BEGIN

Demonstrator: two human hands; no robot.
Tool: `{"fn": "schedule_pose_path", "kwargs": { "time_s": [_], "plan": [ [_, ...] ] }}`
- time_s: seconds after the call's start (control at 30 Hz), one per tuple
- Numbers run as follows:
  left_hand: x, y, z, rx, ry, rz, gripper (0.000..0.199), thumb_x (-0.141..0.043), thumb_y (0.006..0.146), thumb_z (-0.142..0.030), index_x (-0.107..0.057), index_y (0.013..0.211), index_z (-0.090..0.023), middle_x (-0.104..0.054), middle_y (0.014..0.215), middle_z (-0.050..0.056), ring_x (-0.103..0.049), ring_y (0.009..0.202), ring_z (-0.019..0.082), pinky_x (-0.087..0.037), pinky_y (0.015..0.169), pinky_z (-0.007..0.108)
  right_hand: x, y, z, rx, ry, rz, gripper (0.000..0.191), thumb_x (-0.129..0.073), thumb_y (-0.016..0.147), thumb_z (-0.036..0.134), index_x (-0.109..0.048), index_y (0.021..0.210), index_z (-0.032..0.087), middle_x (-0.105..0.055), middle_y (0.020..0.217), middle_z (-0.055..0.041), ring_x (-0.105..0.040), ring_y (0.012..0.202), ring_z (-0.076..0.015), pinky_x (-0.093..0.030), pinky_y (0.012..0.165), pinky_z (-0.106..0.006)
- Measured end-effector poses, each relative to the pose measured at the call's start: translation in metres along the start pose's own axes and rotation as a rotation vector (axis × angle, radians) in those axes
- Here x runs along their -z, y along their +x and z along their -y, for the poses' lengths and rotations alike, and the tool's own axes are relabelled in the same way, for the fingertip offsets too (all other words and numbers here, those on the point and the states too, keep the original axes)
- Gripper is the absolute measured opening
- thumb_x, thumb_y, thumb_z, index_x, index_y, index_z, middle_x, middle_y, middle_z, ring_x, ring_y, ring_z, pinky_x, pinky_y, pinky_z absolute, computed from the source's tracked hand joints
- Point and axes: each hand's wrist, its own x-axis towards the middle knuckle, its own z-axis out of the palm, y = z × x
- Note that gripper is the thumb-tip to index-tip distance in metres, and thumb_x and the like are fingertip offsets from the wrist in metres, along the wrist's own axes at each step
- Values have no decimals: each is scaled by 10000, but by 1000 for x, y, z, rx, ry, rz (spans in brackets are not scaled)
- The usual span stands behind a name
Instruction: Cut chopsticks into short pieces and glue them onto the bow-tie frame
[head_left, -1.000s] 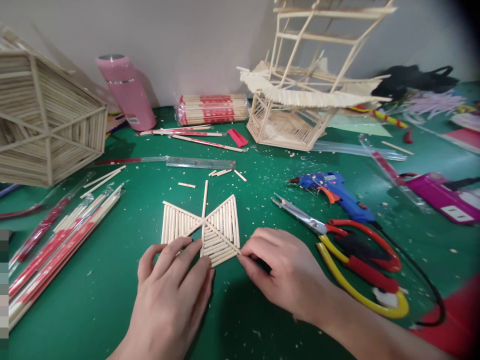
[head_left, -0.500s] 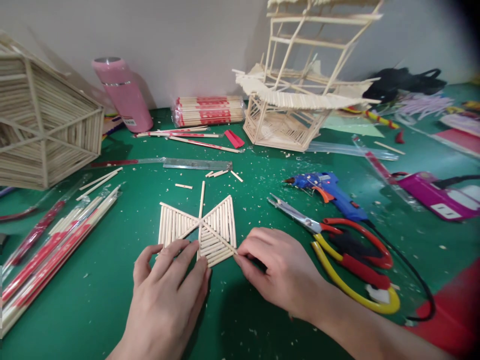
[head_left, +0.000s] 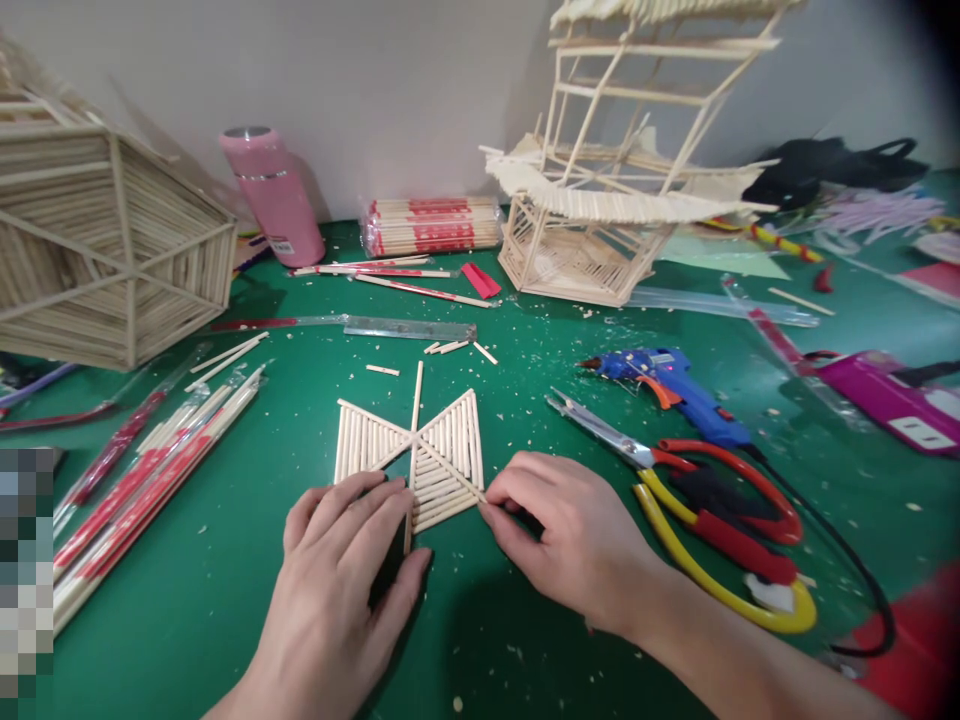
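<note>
On the green table lies a flat panel of thin wooden sticks. Its spokes meet at a centre, and three wedges are filled with rows of sticks, the left one partly hidden by my hand. My left hand rests with fingers stretched over the panel's lower left part, its thumb apart from them on the near side. Thumb and forefinger of my right hand pinch the panel at its lower right corner, at the end of a spoke. One bare spoke points away from me.
Scissors with red and yellow handles and a blue glue gun lie at right. Wrapped chopsticks lie at left. Behind stand a stick-built tower, a pink flask and a large stick-built model.
The view has turned slightly left, so everything appears shifted right. My left thumb has moved away from the panel's near edge, showing more of the lower spoke. My right hand keeps its pinch.
</note>
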Motion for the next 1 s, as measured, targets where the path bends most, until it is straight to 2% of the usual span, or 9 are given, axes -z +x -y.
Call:
{"fn": "schedule_pose_path", "kwargs": {
  "time_s": [0.13, 0.23, 0.3, 0.53, 0.73, 1.0],
  "plan": [
    [4, -9, 0, 12, 20, 16, 184, -571, 762, -207, -591, 944, -212, -649, 970, 48, -528, 970, 240, -371, 799, 395, 0, 1, 0, 1, -3, -4, 153, -479, 798, 186, -534, 655, 182, -517, 638, 9, -473, 612, -115, -327, 568, -249],
    [2, -11, -3, 46, 26, -57, 139, -562, 777, -193, -620, 897, -231, -657, 919, 29, -542, 938, 232, -346, 810, 397, 0, 1, 0, -5, -1, -3, 152, -484, 795, 184, -532, 651, 181, -515, 636, 9, -470, 610, -114, -324, 566, -249],
    [0, -12, -5, 7, 66, -91, 153, -565, 781, -190, -632, 911, -235, -670, 911, 19, -554, 931, 229, -335, 817, 392, 0, 1, 0, -11, 4, -3, 153, -483, 797, 179, -531, 652, 180, -515, 637, 10, -469, 611, -113, -324, 569, -249],
    [-1, -14, 0, -137, 245, -19, 185, -544, 802, -222, -631, 963, -247, -684, 946, 0, -552, 947, 228, -325, 818, 388, -2, 1, 0, 2, 2, -16, 155, -486, 804, 187, -533, 657, 179, -511, 637, 9, -465, 616, -116, -321, 568, -249],
    [-2, -13, 0, -165, 307, -44, 167, -538, 805, -226, -630, 944, -237, -692, 919, 12, -541, 949, 243, -315, 810, 407, -2, 0, -1, -3, 7, -16, 153, -484, 805, 190, -537, 662, 182, -521, 645, 6, -471, 621, -119, -322, 571, -253],
    [2, -12, 1, -91, 150, -83, 99, -585, 761, -190, -588, 851, -228, -682, 887, 2, -554, 907, 211, -322, 809, 379, -1, 1, -2, -8, -3, -10, 161, -479, 802, 195, -538, 653, 184, -521, 637, 5, -475, 619, -122, -322, 569, -255]
  ]
}}
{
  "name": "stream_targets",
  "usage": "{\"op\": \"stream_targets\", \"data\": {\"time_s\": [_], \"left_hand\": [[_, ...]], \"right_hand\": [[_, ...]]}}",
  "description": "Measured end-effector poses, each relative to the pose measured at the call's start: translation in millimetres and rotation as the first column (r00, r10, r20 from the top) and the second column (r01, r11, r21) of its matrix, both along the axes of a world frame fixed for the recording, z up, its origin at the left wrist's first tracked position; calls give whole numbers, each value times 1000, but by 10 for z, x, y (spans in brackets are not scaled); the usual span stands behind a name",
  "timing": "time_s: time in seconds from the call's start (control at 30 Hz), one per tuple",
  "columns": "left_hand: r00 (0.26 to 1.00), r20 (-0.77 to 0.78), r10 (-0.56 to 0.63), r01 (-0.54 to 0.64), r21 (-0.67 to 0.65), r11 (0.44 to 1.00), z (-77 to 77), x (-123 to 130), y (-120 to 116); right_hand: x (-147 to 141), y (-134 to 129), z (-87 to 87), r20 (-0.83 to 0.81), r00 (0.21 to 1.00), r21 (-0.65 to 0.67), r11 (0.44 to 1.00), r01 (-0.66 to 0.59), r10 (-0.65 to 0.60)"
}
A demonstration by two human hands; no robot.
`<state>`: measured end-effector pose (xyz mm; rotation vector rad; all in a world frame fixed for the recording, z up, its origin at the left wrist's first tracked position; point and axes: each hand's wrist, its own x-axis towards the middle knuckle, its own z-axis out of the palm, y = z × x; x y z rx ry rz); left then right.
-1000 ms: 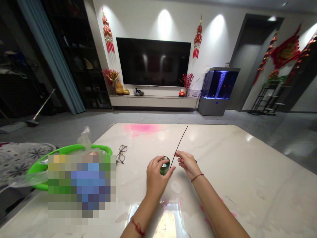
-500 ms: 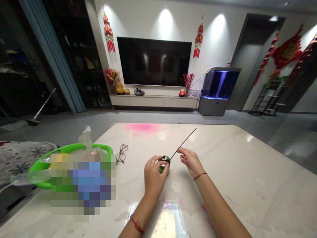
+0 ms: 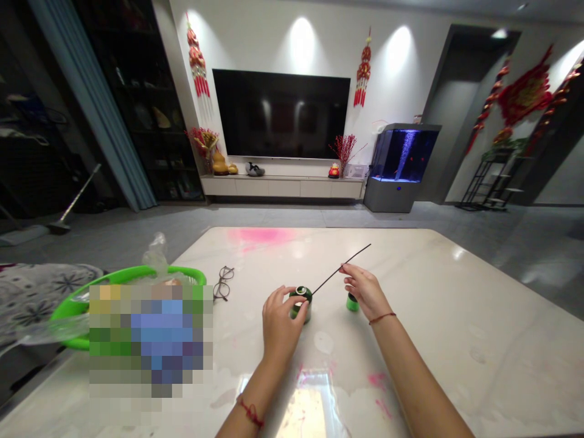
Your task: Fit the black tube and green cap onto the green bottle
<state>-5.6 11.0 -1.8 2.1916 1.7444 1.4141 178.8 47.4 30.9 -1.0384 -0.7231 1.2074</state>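
Note:
A small dark green bottle (image 3: 306,311) stands on the pale table, with an opening ringed in white at its top. My left hand (image 3: 283,322) is wrapped round its left side, thumb and fingers closed on it. A thin black stick (image 3: 328,280) slants up to the right from beside the bottle's top, its lower end close to my left fingertips. Between thumb and forefinger, my right hand (image 3: 364,291) pinches the stick near its middle. Just below those fingers a small bright green cap-like piece (image 3: 351,303) shows on the table, partly behind the hand.
Eyeglasses (image 3: 223,283) lie left of the bottle on the marble-look table (image 3: 456,316). Farther left stands a green basket (image 3: 68,304) with plastic bags and blurred contents. Pink stains mark the tabletop. Beyond are a television (image 3: 280,115) and a lit fish tank (image 3: 404,152).
My right hand has moved right, and the stick now leans lower. The bright green piece has come into view beneath that hand. My left hand still holds the bottle.

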Motion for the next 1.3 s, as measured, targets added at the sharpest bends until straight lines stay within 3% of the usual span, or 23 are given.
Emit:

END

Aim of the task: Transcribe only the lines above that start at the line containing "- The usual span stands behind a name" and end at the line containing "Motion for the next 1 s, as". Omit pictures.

Answer section:
- The usual span stands behind a name
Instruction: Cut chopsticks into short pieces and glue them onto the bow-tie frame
[head_left, -1.000s] 
[head_left, -0.500s] 
[head_left, +0.000s] 
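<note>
On the green table lies a flat panel of thin wooden sticks. Its spokes meet at a centre, and three wedges are filled with rows of sticks, the left one partly hidden by my hand. My left hand rests with fingers stretched over the panel's lower left part, its thumb apart from them on the near side. Thumb and forefinger of my right hand pinch the panel at its lower right corner, at the end of a spoke. One bare spoke points away from me.
Scissors with red and yellow handles and a blue glue gun lie at right. Wrapped chopsticks lie at left. Behind stand a stick-built tower, a pink flask and a large stick-built model.
The view has turned slightly left, so everything appears shifted right. My left thumb has moved away from the panel's near edge, showing more of the lower spoke. My right hand keeps its pinch.
</note>
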Motion for the next 1 s, as measured, targets where the path bends most, until it is straight to 2% of the usual span, or 9 are given, axes -z +x -y.

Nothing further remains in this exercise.